The Jobs Agent is a web application designed to help job seekers efficiently search for their next job across multiple online sources that provide job listings. Traditional job searches can be time-consuming and involve sifting through hundreds of irrelevant job listings.

The Jobs Agent addresses this issue by allowing users to fill out their profiles with relevant search queries and using them to scan various job listing sites to retrieve all relevant job listings in one place. The system enables users to filter job listings that match their requirements, making the job search process more streamlined and efficient.

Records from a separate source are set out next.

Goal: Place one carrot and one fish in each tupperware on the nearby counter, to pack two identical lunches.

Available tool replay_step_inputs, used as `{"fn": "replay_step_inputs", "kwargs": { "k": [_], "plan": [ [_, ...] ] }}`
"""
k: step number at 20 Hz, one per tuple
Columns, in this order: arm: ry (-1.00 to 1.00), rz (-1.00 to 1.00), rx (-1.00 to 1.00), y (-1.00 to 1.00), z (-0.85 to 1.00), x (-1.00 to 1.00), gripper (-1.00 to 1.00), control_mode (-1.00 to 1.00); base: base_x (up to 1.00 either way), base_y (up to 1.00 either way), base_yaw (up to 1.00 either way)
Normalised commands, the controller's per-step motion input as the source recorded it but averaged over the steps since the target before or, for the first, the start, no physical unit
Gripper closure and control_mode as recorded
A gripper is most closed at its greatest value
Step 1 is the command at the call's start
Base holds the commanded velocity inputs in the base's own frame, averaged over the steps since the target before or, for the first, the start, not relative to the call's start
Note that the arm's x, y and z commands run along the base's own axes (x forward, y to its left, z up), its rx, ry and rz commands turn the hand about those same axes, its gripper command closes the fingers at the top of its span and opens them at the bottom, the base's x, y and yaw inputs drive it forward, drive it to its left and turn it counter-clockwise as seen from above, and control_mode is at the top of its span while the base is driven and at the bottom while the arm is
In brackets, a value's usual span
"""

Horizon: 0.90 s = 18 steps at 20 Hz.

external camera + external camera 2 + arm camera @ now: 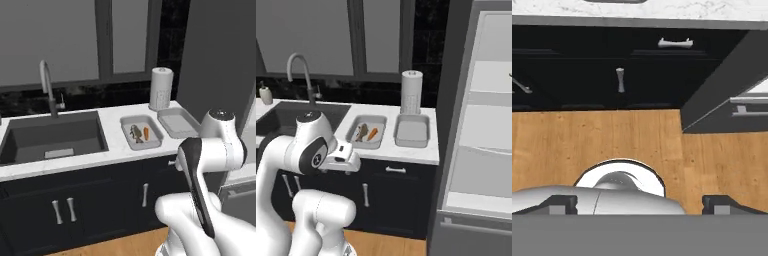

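White marble tabletop (112,145) runs over dark cabinets, and two grey tupperware trays sit side by side near its right end, just in front of a paper towel roll (161,88) at the back edge. Left tupperware (141,132) has a carrot (146,133) and a fish (136,133) lying next to each other inside it, the carrot on the side toward the other tray. Right tupperware (178,122), hard by the tabletop's right edge, looks bare inside, though the view is small. Off to the left, the dark sink (52,137) is sunk into the tabletop with its tap (47,85) at the back. Down low, the pincer (643,204) points at the wooden floor (587,140) in front of the cabinets, its fingertips (559,204) spread wide apart with nothing between them.
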Motion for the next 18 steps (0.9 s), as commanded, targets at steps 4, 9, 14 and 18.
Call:
{"fn": "replay_step_inputs", "kwargs": {
  "k": [4, 9, 14, 18],
  "plan": [
    [0.0, 0.0, 0.0, 0.0, 0.0, 0.0, -1.0, 1.0, -0.75, -0.94, -0.19],
    [0.0, 0.0, 0.0, 0.0, 0.0, 0.0, -1.0, 1.0, -0.08, -1.0, -0.17],
    [0.0, 0.0, 0.0, 0.0, 0.0, 0.0, -1.0, 1.0, 0.16, -1.0, -0.16],
    [0.0, 0.0, 0.0, 0.0, 0.0, 0.0, -1.0, 1.0, 0.4, -0.82, -0.14]
  ]
}}
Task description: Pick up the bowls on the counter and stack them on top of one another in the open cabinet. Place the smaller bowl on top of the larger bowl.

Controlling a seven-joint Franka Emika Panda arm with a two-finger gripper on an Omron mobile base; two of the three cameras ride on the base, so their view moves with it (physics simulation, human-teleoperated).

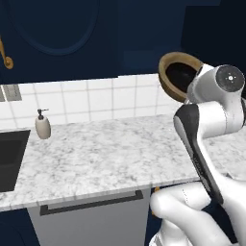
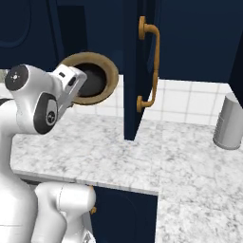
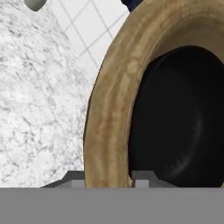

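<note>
The larger bowl (image 1: 167,72), tan wood with a thick rim and a dark hollow, hangs tipped on its side above the counter (image 1: 105,153) in front of the open cabinet (image 2: 97,26). My gripper (image 3: 108,180) is shut on its rim, one fingertip on each side of the wood (image 3: 109,109). From the right the bowl (image 2: 110,65) faces the camera beside my hand (image 2: 71,81). The black inside may be the bowl's own; I cannot make out the smaller bowl as a separate thing.
An open navy cabinet door (image 2: 134,95) with a brass handle (image 2: 151,66) stands just right of the bowl. A soap dispenser (image 1: 43,125) and a sink (image 1: 9,158) lie far left, a grey canister (image 2: 229,122) far right, and a grey drawer front (image 1: 91,211) sits below the counter edge.
</note>
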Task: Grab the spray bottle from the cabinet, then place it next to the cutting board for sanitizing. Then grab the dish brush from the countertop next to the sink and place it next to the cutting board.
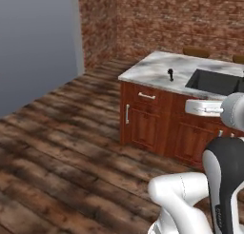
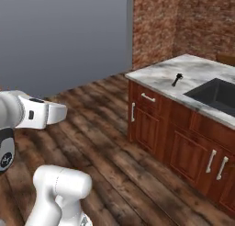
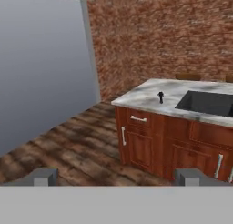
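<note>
The dish brush point(image 1: 170, 74) point(image 2: 177, 79) point(image 3: 160, 97) is small and black. It stands on the marble countertop point(image 1: 145, 71) point(image 2: 153, 76) point(image 3: 139, 96), just left of the black sink point(image 1: 214, 82) point(image 2: 218, 94) point(image 3: 207, 102). My gripper point(image 3: 116, 177) is open with nothing between its fingertips point(image 3: 45, 176). It hangs over the wooden floor, well short of the counter, and faces it. The spray bottle, the cabinet and the cutting board are out of view.
Reddish-brown drawers and doors with metal handles point(image 1: 127, 113) point(image 2: 148, 97) front the counter. A grey wall point(image 3: 41, 73) stands to the left and a brick wall point(image 3: 159, 32) behind. Brown chair backs point(image 1: 196, 51) rise beyond the counter. Open wooden floor point(image 1: 62, 133) lies between me and the counter.
</note>
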You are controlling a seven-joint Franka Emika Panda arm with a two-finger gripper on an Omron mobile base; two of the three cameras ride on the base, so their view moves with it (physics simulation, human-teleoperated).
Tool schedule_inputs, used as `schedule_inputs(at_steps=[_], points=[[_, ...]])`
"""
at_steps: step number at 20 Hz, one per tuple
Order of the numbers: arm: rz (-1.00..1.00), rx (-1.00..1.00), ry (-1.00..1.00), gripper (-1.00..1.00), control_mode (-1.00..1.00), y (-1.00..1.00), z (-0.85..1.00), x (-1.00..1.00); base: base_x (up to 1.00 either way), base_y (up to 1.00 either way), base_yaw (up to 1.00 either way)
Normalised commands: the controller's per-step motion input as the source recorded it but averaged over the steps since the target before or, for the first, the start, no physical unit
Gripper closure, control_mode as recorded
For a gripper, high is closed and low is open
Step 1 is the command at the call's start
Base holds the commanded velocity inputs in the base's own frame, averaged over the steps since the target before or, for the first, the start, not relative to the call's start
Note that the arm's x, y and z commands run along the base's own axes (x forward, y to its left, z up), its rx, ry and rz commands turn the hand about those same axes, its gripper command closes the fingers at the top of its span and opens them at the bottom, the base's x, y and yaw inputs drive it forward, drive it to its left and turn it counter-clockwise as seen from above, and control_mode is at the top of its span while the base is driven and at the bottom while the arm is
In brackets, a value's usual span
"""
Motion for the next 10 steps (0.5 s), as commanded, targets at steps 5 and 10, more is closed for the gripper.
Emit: schedule_inputs(at_steps=[5,10], points=[[0.0,0.0,0.0,-1.0,1.0,0.0,0.0,0.0,0.24,0.39,-0.6],[0.0,0.0,0.0,-1.0,1.0,0.0,0.0,0.0,0.32,0.42,-0.64]])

This repository contains the backend part of the project, which is responsible for the logic behind job scanning and matching.

Table of contents

Main Features:

  • Job Listings From Multiple Sites - The Jobs Agent app scans many job listing sites for new job postings, including Linkedin, GotFriends, Drushim, and AllJobs.
  • Asynchronous Scanning - The background scanning process is handled asynchronously using RabbitMQ message queuing system to check the scanning status.
  • Smart Job Filtering - The app includes a requirements reader algorithm that scans job titles and text to filter out jobs that don't match the user's search criteria and to provide a reason for each job that doesn't fit the user's profile.
  • Universal Database - All jobs are saved in a MongoDB database shared among all app users so that users can search for existing jobs with the same query hash and receive results more quickly.
  • CSV Export - Users can export all jobs related to a specific query hash to a CSV file for easy analysis and sharing.

Technologies:

  • Node - For efficient and scalable development of the application's backend logic.
  • TypeScript - For type checking and improved developer productivity.
  • Docker - Containerize the app and deploy into Digtal Ocean cloud.
  • MongoDB - A NoSQL database that is used to store job listings and user data.

Packages:

  • Express - A web framework for Node.js used to create the backend API.
  • Puppeteer - For scraping various jobs posts listings sites.
  • Cheerio - For parsing the HTML due to HTTP requests and extracting job listing data.
  • Axios - A promise-based HTTP client for the browser and Node.js, used to make HTTP requests to various job listing sites.
  • RabbitMQ - For communication between different systems using messaging queues. It is used in this project for asynchronous communication between different services.
  • json-2-csv - A Node.js package for converting JSON data to CSV format to generate the CSV export file.
  • throat - A concurrency limiter for Node.js that controls the number of concurrent requests made to job listing sites.
  • Jest - A JavaScript testing framework used to write unit and integration tests for the app.

Main Components:

User:

An instance of the user managing the following data:

  • User Profile: For the first time the user uses the app, he creates his unique profile that includes the following parameters:
    • His overall years of experience - The max years of experience the user wants to disqualify a matching job.
    • His job requirements - which domains he wants to include in each job post.
    • His excluded requirement - A list of domains the user doesn't want to include in the job post.
  • User Query:
    • The user fills in a search query, and its parameters can be shared by other users' queries.
    • These search parameters are hashed uniquely together to locate similar previous queries of other users that relate to specific jobs.

Scanner:

An instance of a scrapper that scans the content of the jobs listing sites. Each scanner comprises an instance of GeneralQuery that calculates the scanner parameters from the site filters. It includes methods for fetching jobs, mapping them to objects, and saving them in the database. The parameters of all the scanners are normalized together by using their similar parameters to create a shared search process. Each scanner works asynchronously to gather job listings from multiple sources efficiently.

Translator:

The scanner uses Google Translate API to translate Hebrew text into English. This helps to overcome the challenges posed by the many inflections and nuances of the Hebrew language.

Requirements Reader:

After retrieving the data from the database, the requirements reader algorithm scans the job titles and descriptions to determine their suitability for the user. The algorithm first disqualifies jobs that violate the user's overall experience, including any excluded keywords. Then, it checks if the job includes any keywords specified in the user's search requirements. Finally, the algorithm verifies that no year ranges or digits in the text fall outside the minimum and maximum values specified by the user. If a job fails these checks, it is disqualified from matching. Otherwise, it is considered a potential match for the user's job search requirements.

Server:

The server helps to respond to the user's request and activate the scanner. The jobs filter and download the jobs CSV file.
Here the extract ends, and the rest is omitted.